• _WHAT YOU ARE ASKED TO DO_
All that should come back is the lines of the data below from the one containing "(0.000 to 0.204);" to the one containing "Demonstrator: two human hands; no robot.", inclusive, exactly as they stand.
── RECORDS FOR PROCESSING
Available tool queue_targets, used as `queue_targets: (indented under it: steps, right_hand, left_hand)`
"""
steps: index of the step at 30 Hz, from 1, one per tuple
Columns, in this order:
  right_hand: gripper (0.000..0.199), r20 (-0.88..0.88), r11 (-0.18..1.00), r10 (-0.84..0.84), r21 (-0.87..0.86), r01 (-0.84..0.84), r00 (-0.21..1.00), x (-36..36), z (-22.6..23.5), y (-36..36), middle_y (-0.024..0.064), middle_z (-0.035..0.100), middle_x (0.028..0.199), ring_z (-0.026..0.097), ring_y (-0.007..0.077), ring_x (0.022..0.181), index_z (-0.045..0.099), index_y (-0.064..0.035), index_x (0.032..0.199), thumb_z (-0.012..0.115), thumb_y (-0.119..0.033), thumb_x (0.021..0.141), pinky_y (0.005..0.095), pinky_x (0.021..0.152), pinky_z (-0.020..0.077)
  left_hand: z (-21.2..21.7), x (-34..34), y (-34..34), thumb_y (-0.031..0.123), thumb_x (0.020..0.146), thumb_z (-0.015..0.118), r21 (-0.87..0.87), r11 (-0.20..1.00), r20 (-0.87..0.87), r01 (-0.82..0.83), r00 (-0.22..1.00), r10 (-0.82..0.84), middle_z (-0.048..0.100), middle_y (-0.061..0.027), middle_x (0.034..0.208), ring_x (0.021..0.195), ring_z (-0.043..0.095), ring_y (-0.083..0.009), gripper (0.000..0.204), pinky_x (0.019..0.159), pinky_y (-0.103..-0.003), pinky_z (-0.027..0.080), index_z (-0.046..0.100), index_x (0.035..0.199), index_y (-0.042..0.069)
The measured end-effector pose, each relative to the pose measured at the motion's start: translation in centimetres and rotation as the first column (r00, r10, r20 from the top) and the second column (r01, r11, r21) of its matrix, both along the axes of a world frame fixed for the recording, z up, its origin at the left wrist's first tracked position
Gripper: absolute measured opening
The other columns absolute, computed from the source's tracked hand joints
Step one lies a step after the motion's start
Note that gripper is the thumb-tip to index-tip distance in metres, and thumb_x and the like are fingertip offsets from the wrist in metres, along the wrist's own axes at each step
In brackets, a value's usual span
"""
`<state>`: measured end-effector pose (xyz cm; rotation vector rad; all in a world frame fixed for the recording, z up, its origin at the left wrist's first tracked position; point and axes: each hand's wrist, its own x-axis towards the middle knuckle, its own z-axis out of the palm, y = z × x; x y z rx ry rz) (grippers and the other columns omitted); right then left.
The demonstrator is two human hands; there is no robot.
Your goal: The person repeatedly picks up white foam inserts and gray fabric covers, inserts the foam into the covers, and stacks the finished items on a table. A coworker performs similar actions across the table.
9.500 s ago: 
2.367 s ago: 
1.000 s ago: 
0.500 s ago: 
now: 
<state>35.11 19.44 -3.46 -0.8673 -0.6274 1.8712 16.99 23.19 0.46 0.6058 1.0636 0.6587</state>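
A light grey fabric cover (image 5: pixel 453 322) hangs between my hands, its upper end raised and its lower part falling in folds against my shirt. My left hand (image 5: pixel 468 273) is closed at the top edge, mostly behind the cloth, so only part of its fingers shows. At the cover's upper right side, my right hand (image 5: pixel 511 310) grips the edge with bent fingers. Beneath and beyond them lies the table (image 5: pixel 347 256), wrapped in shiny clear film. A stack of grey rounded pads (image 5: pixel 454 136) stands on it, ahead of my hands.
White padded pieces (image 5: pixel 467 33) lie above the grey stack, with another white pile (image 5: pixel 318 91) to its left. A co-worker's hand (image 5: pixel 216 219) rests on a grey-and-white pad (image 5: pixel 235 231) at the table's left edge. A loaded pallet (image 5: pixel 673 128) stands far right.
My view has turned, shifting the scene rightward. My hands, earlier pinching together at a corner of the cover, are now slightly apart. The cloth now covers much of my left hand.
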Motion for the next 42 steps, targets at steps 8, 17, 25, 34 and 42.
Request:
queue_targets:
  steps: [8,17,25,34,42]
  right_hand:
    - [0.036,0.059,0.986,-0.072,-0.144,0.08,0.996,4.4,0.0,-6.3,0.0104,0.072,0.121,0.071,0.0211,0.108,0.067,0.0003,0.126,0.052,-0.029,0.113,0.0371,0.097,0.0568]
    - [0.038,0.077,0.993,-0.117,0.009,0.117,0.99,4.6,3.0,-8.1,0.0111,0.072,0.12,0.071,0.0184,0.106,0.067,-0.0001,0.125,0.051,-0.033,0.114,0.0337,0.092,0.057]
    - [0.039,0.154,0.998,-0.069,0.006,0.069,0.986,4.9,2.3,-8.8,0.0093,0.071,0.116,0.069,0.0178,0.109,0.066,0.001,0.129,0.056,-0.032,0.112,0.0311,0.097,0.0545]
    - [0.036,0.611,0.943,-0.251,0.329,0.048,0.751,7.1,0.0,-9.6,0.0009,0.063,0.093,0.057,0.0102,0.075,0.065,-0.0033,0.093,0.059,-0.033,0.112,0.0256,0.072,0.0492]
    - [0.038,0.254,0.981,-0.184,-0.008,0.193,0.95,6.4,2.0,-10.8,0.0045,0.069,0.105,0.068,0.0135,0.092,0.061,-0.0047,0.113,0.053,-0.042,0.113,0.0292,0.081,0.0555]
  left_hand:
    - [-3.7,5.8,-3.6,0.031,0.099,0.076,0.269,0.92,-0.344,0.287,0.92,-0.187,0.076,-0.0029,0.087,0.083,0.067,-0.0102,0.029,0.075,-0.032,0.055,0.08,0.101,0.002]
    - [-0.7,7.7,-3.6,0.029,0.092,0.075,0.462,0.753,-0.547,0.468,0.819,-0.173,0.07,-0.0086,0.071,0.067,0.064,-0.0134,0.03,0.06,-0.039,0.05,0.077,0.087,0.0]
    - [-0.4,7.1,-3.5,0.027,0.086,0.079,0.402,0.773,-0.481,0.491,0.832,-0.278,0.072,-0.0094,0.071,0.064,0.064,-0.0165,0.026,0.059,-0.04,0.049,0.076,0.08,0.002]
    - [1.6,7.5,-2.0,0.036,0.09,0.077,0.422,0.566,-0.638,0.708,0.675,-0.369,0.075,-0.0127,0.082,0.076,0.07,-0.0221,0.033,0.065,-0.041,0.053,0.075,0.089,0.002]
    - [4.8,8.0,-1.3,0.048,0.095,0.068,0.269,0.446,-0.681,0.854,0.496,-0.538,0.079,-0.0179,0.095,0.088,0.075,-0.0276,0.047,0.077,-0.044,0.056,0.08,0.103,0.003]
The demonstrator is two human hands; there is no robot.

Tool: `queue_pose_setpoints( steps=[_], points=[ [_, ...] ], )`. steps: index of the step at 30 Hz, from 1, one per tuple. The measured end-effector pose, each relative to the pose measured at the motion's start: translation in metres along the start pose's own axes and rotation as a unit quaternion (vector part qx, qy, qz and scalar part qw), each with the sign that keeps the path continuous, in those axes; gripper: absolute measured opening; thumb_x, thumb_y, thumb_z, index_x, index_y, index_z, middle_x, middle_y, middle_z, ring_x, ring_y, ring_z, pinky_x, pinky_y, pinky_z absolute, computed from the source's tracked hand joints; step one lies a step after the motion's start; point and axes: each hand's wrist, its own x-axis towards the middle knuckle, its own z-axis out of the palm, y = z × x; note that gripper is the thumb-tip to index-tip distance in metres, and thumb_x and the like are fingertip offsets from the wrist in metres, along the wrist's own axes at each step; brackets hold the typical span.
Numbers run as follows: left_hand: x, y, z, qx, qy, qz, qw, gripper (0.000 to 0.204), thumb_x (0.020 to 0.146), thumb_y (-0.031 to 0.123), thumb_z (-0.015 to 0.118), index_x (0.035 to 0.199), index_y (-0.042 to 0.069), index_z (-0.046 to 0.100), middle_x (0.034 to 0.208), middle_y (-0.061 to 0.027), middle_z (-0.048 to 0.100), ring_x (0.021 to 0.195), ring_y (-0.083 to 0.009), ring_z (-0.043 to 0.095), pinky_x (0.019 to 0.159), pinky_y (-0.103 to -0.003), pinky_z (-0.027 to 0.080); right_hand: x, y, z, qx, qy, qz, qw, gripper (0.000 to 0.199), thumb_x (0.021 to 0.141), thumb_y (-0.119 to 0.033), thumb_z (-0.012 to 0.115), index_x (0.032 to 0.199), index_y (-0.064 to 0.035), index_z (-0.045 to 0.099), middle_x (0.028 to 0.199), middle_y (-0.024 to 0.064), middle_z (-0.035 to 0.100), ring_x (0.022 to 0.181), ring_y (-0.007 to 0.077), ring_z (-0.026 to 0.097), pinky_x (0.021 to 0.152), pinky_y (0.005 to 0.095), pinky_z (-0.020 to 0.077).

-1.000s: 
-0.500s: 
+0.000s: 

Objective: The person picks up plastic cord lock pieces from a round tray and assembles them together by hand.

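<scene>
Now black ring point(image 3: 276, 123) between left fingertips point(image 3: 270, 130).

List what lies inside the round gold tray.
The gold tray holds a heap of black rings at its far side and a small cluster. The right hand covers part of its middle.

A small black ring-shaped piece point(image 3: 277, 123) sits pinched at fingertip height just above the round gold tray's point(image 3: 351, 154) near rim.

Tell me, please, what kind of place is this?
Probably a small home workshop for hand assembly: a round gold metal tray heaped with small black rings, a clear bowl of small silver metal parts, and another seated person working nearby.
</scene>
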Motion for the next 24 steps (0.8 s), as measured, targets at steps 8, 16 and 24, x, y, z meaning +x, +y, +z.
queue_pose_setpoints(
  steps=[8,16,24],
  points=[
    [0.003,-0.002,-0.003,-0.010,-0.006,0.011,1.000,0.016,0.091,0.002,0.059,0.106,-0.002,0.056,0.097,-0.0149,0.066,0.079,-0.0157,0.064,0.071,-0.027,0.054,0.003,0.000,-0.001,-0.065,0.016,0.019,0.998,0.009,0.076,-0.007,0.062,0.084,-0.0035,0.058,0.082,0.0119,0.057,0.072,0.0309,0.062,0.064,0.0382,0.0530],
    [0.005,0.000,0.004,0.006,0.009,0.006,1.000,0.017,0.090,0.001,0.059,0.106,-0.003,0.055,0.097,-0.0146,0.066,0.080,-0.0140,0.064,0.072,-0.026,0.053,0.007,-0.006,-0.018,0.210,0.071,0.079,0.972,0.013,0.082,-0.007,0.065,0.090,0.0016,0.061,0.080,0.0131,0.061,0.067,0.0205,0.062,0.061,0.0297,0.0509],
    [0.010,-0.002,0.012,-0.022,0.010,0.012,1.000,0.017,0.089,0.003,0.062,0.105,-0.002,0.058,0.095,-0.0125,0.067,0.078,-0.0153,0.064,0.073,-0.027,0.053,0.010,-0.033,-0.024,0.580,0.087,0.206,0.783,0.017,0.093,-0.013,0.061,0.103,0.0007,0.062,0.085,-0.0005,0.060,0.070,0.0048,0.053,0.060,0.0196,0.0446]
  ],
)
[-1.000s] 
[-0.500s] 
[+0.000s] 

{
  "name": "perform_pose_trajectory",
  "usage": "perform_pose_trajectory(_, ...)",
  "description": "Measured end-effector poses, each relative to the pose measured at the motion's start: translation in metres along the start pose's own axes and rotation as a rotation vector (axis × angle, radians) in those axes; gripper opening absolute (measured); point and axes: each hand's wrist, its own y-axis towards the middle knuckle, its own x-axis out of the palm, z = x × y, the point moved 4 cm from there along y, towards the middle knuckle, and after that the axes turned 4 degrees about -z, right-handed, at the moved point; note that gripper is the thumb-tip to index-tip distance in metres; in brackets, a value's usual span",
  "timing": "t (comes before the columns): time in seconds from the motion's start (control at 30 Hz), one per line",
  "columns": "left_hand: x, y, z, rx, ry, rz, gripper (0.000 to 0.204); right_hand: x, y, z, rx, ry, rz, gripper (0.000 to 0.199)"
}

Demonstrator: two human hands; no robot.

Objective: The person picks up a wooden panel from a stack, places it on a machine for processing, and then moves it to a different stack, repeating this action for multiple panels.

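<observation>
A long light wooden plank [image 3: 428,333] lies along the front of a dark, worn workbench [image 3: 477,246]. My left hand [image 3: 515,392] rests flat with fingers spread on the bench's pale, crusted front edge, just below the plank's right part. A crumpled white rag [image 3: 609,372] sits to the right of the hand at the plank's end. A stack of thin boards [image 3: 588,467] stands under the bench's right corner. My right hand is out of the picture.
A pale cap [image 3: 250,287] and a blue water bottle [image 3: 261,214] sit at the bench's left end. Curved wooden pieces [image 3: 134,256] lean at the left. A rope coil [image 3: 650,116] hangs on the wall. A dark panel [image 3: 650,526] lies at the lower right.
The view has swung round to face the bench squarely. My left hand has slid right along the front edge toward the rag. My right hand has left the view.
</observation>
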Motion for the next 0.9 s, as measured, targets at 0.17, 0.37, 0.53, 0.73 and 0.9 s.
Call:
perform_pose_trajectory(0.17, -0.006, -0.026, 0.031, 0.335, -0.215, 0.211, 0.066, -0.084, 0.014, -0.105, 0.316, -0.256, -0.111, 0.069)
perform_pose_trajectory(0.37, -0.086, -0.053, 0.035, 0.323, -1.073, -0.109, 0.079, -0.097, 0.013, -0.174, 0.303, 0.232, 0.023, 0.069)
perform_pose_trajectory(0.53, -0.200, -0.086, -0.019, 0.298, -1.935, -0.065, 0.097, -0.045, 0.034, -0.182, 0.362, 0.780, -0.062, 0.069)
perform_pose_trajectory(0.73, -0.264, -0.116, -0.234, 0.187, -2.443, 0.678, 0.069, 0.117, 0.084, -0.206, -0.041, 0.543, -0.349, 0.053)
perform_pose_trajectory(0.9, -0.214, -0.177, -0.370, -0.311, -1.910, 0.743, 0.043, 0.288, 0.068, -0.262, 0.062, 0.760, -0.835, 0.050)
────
• _PROBLEM SOLUTION_
  "columns": "left_hand: x, y, z, rx, ry, rz, gripper (0.000 to 0.204); right_hand: x, y, z, rx, ry, rz, gripper (0.000 to 0.199)"
}

Demonstrator: two human hands; no robot.

This is the complete output.